# Problem requirements
The output should be all lines of the entries below in which the word "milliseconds" occurs.

# Material supplied
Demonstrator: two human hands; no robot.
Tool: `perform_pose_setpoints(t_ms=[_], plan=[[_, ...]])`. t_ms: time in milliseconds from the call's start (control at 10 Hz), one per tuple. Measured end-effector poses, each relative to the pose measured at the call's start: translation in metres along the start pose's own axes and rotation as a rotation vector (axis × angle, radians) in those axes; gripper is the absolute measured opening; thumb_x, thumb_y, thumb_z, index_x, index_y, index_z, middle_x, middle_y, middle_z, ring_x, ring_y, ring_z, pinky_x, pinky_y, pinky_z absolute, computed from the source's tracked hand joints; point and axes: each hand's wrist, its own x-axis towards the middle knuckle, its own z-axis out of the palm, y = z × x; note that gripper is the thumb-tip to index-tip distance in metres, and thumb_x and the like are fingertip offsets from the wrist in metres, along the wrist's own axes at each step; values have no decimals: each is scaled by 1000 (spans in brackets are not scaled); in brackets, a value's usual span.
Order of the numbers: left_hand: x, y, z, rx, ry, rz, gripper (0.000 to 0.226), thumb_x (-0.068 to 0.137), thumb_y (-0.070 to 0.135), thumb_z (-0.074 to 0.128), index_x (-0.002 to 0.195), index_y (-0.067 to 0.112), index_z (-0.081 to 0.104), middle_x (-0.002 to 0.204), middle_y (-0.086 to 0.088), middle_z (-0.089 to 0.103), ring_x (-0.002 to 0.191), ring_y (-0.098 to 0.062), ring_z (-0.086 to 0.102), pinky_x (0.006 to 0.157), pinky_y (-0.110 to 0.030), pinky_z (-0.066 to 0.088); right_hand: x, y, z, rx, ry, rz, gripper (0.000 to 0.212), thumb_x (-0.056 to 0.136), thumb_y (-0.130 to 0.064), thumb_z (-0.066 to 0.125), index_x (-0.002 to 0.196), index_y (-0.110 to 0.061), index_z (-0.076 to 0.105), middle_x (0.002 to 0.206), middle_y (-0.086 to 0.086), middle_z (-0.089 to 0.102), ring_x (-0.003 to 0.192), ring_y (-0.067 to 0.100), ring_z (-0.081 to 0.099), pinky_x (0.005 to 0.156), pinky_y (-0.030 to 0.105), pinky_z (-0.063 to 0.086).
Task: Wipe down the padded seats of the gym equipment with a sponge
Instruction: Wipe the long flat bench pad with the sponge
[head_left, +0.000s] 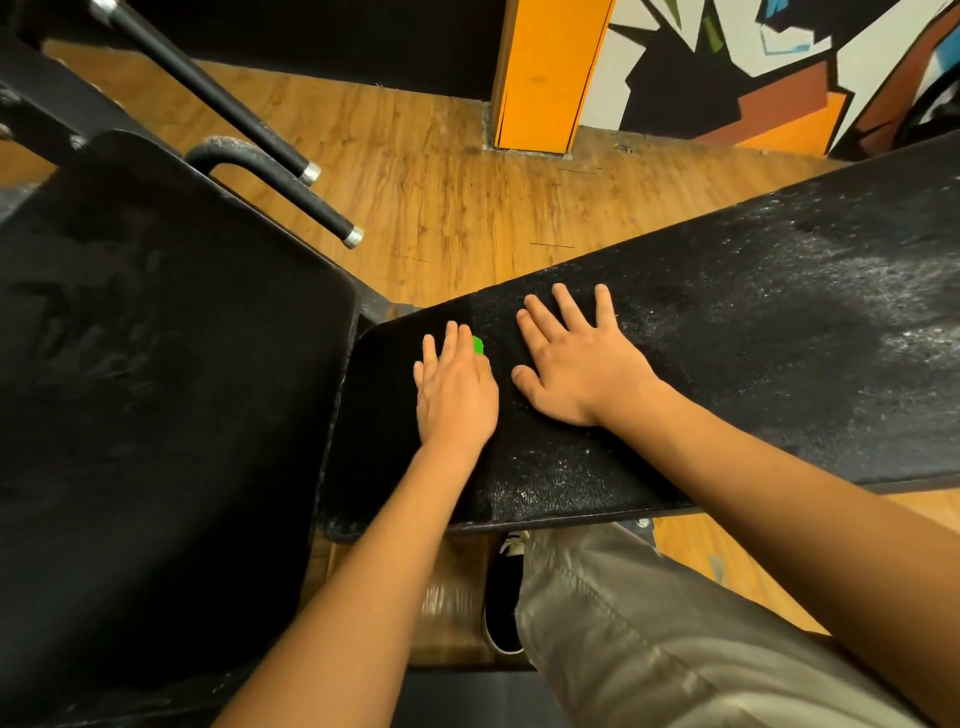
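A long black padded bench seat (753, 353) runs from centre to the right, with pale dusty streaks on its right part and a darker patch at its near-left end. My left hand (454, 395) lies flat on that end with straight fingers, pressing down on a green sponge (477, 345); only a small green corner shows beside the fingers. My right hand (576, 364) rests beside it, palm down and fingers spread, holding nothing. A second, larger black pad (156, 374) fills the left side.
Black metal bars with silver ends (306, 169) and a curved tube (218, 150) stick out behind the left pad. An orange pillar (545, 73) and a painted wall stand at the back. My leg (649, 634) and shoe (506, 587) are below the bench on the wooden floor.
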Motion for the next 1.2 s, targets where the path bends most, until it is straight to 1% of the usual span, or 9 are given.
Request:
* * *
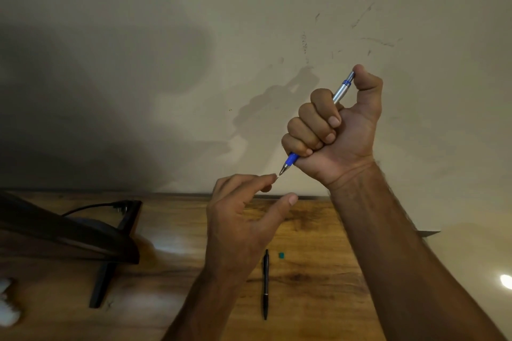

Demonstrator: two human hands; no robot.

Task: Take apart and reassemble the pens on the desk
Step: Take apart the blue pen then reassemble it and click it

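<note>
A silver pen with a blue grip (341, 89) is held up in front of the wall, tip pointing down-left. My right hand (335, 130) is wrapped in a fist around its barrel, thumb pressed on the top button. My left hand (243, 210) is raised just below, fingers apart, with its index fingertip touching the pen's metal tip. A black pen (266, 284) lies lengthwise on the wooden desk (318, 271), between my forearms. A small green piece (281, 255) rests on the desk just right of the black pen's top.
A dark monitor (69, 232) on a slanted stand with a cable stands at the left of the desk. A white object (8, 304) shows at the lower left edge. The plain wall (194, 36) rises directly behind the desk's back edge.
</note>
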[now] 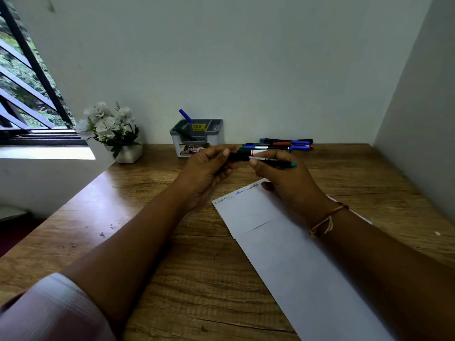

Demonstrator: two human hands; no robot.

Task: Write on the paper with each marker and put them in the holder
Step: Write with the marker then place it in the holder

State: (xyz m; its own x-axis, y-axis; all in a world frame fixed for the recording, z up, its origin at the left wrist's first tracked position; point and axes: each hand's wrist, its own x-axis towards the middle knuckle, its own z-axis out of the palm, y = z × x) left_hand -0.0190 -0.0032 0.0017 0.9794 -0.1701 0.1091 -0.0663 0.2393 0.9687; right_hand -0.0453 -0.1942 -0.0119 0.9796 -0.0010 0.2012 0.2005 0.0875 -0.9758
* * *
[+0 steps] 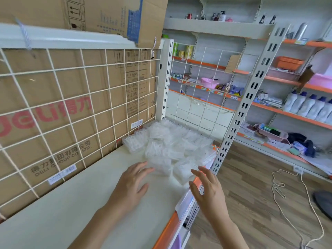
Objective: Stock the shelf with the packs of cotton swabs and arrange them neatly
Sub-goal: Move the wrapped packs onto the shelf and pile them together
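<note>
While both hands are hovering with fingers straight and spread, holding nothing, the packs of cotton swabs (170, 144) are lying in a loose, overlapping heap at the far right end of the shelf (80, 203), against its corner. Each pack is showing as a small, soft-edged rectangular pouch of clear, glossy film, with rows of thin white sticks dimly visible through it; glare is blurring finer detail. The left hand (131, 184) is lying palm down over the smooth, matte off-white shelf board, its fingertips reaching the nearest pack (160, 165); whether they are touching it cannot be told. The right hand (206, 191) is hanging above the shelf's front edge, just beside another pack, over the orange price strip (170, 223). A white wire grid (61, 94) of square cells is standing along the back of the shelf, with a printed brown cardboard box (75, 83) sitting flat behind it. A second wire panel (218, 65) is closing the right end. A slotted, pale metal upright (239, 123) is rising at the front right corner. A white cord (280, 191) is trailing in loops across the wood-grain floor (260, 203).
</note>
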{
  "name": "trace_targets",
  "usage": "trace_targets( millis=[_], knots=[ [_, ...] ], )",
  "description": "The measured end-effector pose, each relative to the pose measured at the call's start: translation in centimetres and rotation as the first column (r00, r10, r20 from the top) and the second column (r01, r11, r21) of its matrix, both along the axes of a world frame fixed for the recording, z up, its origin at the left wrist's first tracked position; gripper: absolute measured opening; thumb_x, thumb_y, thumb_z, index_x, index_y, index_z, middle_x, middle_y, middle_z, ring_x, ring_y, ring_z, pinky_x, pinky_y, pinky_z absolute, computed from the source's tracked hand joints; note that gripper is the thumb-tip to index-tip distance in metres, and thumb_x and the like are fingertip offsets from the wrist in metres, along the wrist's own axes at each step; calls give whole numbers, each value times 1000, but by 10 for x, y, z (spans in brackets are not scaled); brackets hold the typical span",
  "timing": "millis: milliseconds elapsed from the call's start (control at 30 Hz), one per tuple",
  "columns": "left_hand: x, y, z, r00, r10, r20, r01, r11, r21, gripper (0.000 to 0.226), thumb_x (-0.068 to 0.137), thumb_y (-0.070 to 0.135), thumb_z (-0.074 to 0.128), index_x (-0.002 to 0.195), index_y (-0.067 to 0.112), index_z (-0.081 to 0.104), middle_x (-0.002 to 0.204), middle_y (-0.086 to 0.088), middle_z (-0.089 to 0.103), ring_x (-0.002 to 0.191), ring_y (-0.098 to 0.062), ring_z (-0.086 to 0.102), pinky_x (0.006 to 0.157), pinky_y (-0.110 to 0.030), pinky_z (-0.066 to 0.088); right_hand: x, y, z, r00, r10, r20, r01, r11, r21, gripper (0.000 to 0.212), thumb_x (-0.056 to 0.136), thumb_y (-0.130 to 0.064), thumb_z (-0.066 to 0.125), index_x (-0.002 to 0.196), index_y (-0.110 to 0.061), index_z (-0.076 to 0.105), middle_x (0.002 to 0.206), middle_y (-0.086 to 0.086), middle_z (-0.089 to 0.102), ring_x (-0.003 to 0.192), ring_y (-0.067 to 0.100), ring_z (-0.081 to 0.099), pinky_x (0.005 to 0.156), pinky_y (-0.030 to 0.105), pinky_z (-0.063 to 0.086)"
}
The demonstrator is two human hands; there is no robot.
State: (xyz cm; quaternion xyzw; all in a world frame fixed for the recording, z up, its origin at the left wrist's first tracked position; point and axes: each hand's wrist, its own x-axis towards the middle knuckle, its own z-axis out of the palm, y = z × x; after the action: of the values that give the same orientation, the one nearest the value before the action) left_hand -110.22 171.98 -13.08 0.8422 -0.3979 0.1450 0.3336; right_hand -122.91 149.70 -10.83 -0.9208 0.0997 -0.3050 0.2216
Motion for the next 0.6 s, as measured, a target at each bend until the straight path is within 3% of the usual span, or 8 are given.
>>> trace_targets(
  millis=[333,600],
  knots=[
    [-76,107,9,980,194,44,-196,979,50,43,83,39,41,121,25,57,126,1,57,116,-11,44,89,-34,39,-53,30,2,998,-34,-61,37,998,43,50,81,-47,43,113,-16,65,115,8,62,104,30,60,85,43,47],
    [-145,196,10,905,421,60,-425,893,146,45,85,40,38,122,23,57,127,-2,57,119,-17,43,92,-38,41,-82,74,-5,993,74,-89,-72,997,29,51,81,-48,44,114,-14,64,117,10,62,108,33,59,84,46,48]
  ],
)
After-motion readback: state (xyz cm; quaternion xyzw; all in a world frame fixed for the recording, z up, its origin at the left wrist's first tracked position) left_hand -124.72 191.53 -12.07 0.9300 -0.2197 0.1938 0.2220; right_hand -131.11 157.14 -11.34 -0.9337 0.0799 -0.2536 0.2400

# Result for this task
Tool: `perform_pose_setpoints(t_ms=[_], plan=[[_, ...]])`. t_ms: time in milliseconds from the call's start (control at 10 Hz), one per tuple. Measured end-effector poses, each relative to the pose measured at the call's start: translation in metres along the start pose's own axes and rotation as a rotation vector (axis × angle, radians) in those axes; gripper is the absolute measured opening; thumb_x, thumb_y, thumb_z, index_x, index_y, index_z, middle_x, middle_y, middle_z, ring_x, ring_y, ring_z, pinky_x, pinky_y, pinky_z absolute, computed from the source's tracked hand joints; point and axes: each hand's wrist, its own x-axis towards the middle knuckle, its own z-axis out of the palm, y = z × x; note that gripper is the thumb-tip to index-tip distance in metres, and thumb_x and the like are fingertip offsets from the wrist in metres, along the wrist's own axes at each step; values have no decimals: each is scaled by 1000 (spans in brackets are not scaled); in brackets, a value's usual span.
  "timing": "millis: milliseconds elapsed from the call's start (control at 30 Hz), one per tuple",

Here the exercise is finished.